Solved: Sup 720 MSFC3 (HOT) Reload in 6509 Chassis

rpastrana · ‎03-09-2013

Hello, we have a backup sup 720 which has a 2 gigabit ethernet though port channel, to another chassis. Suddenly UDLD detected an error and got into err disable, then this err disable didn't let the interface set to DOWN, and created a switch loop, then our Supervisor reloaded. I'd like to know what could have caused this reload, from any experience someone could have had the same issue. In my opinion could have a been the switch loop, but also I've been checking from the output interpreter the show tech and might have been a bug, the only one that could match in IOS version 12.2(33)SXH, is this one:

http://tools.cisco.com/Support/BugToolKit/search/getBugDetails.do?method=fetchBugDetails&bugId=CSCtj95352&from=summary

We're going to disable err-disable next time I guess and recover the link manually, apart from that if anyone ever had this issue, what could have made the sup for crash and reload?

Kind regards.

InayathUlla Sharieff · ‎03-11-2013

Hi Pastrana,

I just decoded the traceback generated on the crash info file and I see that the device has been crashed due to Parity error.

Cache error detected!

CPO_ECC (reg 26/0): 0x000000FC

CPO_CACHERI (reg 27/0): 0x20000000

CP0_CAUSE (reg 13/0): 0x00000800

Real cache error detected. System will be halted.

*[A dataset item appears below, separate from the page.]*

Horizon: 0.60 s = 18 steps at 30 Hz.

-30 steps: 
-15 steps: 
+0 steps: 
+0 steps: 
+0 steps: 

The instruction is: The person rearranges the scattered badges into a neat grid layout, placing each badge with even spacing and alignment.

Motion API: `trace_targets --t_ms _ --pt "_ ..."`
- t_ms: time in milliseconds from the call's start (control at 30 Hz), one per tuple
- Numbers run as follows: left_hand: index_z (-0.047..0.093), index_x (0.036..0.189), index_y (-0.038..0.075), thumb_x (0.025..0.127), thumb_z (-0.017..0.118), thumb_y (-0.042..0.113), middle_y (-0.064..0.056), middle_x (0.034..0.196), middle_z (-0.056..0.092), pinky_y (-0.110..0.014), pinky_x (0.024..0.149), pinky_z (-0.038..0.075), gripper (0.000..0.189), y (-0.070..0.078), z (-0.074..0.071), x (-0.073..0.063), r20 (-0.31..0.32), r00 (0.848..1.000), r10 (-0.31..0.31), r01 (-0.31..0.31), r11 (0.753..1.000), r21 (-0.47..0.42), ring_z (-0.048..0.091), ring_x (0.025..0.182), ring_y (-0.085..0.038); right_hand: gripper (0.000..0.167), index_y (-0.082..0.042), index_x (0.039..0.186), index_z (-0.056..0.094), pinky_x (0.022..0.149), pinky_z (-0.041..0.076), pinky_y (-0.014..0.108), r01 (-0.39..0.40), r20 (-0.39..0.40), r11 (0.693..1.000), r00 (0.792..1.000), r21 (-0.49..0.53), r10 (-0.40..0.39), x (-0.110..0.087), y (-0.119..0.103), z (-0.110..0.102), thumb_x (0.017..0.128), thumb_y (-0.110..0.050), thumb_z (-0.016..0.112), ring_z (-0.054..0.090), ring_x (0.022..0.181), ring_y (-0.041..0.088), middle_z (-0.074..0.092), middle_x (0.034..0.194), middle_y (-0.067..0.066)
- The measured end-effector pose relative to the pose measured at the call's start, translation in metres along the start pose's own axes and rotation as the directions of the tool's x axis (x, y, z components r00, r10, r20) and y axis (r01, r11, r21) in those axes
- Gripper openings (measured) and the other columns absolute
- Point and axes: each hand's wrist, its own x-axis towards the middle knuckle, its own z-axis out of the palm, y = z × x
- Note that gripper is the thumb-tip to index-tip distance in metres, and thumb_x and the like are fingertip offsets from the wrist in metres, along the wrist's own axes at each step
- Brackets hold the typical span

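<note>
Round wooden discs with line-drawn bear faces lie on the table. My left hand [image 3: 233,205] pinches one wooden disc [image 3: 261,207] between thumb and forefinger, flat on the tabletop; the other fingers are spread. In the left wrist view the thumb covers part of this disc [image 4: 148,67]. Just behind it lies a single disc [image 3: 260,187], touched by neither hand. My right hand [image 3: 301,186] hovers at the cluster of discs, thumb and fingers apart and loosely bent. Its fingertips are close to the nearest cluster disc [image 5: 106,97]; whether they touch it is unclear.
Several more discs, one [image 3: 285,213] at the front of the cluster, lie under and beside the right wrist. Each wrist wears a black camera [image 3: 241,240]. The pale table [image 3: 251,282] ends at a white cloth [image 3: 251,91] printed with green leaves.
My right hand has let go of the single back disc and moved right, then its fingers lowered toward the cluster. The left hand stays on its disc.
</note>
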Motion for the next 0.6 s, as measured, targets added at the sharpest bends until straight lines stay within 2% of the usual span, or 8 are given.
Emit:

Error: Primary instr cache, fields: data,

Actual physical addr 0x00000000,

virtual address is imprecise.

Imprecise Data Parity Error

21:50:17 GMT+1 Thu Mar 7 2013: Interrupt exception, CPU signal 20, PC = 0x420DA8A4

Explanation and Action plan:

====================

. In most cases, a parity error is caused due to transient software issue and would recover by itself after reset.

These are the two kinds of parity errors:

Soft parity errors

These errors occur when an energy level within the chip (for example, a one or a zero)

changes. When referenced by the CPU, such errors cause the system to either crash (if the

error is in an area that is not recoverable) or they recover other systems (for example, a

CyBus complex restarts if the error was in the packet memory (MEMD)). In case of a soft

parity error, there is no need to swap the board or any of the components.

Hard parity errors

These errors occur when there is a chip or board failure that corrupts data. In this case,

you need to re-seat or replace the affected component, which usually involves a memory

chip swap or a board swap. There is a hard parity error when multiple parity errors occur

at the same address. There are more complicated cases that are harder to identify. In

general, if you see more than one parity error in a particular memory region in a

relatively short period, you can consider it to be a hard parity error.

Suggestion:

Studies have shown that soft parity errors are 10 to 100 times more frequent than hard

parity errors. Therefore, Cisco highly recommends you to wait for a hard parity error

before you replace Supervisor. This greatly reduces the impact on your network

To learn more about Parity Errors please check the following CCO documentations:

https://www.cisco.com/en/US/products/hw/routers/ps341/products_tech_note09186a0080094793.

html

HTH

Regards

Inayath

*Plz rate the usefull posts.

View solution in original post

InayathUlla Sharieff · ‎03-10-2013

HI,

Could you please provide the show tech and crash info file from the switch ?

Regards

Inayath.

rpastrana · ‎03-11-2013

Here is a link to download both logs:

https://dl.dropbox.com/u/53867682/logs.rar

Thank you.

InayathUlla Sharieff · ‎03-11-2013

Hi Pastrana,

I just decoded the traceback generated on the crash info file and I see that the device has been crashed due to Parity error.

Cache error detected!

CPO_ECC (reg 26/0): 0x000000FC

CPO_CACHERI (reg 27/0): 0x20000000

CP0_CAUSE (reg 13/0): 0x00000800

Real cache error detected. System will be halted.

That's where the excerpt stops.